Timber structures placed in watercourses and on their floodplains are effective NFM measures, restricting the flow and potentially holding large volumes of water during flood events, helping to reduce downstream flood risk. In an environment where constant wetting and drying occurs, timbers used for NFM measures have a high susceptibility to rot, and over time will degrade to a point of failure and collapse, potentially increasing the risk of damage to property and assets downstream.
The use of timber structures in NFM is becoming increasingly popular, yet very little is known as to how quickly the timbers degrade and how this affects their lifespan and thus effectiveness.
The aim of this project was to carry out an assessment of the degree of decay in two timber flood storage bunds and three in-stream leaky woody dams (LWD) installed within or adjacent to the beaver reintroduction enclosure on Sutherland Beck, near Pickering North Yorkshire.

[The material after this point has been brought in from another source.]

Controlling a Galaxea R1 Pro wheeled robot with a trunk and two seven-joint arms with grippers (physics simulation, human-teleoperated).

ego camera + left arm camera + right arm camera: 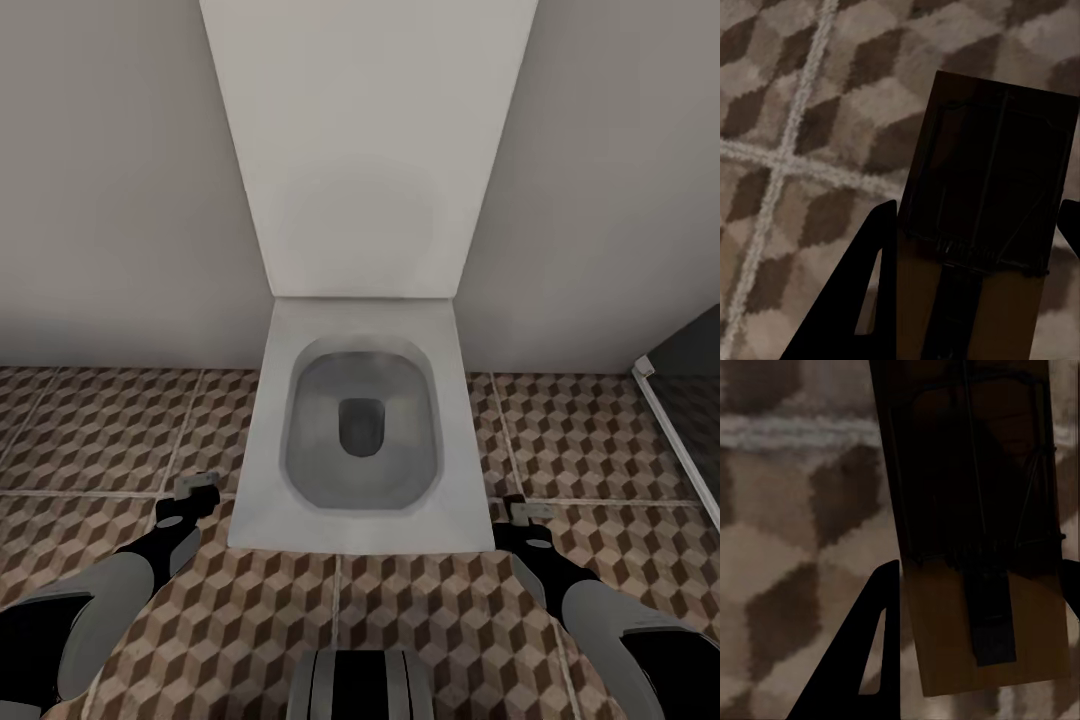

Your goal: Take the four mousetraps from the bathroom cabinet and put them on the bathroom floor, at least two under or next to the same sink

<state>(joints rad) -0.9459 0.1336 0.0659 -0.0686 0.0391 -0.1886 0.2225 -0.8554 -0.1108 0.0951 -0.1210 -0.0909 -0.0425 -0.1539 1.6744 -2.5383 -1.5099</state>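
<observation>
Each gripper holds a mousetrap, a small brown wooden board with dark metal wire parts. In the left wrist view the mousetrap (pixel 986 202) sits between the dark fingers (pixel 866 285) of my left gripper (pixel 975 225), above the cube-pattern bathroom floor (pixel 802 112). In the right wrist view another mousetrap (pixel 975 525) is clamped in my right gripper (pixel 979 577). From the head view, the left gripper (pixel 196 490) and right gripper (pixel 527 512) hang low over the bathroom floor (pixel 100 430), one at each front corner of a white toilet. The cabinet and the sink are out of view.
A white toilet (pixel 362 430) with its lid raised against the pale wall (pixel 110 200) stands straight ahead between my arms. A dark glass panel with a white frame (pixel 675 420) rises at the right. Patterned tiles run left and right of the toilet.
</observation>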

The timber flood storage bunds were constructed in August 2011 as part of the Defra funded, Slowing the Flow partnership project and thus are now eight and a half years old, whilst the three in-stream structures were constructed as part of the beaver reintroduction project and installed in 2019.
A ‘microdrill’ (IML Resi-PD microdrill) was used to survey and measure the extent of decay within the timber structures on Sutherland Beck. The microdrill technique is already extensively used on trees, utility poles (BT Openreach for example use the devices to test their wooden utility poles for timber degradation) and other wooden structures, including play equipment, lock gates, jetties and historic timbers.
This data help determine the lifespan of the timber bunds and inform the development of guidance on appropriate maintenance schedules for repair and/or replacement, thereby increasing confidence in the longterm integrity and safety of such structures as an NFM intervention.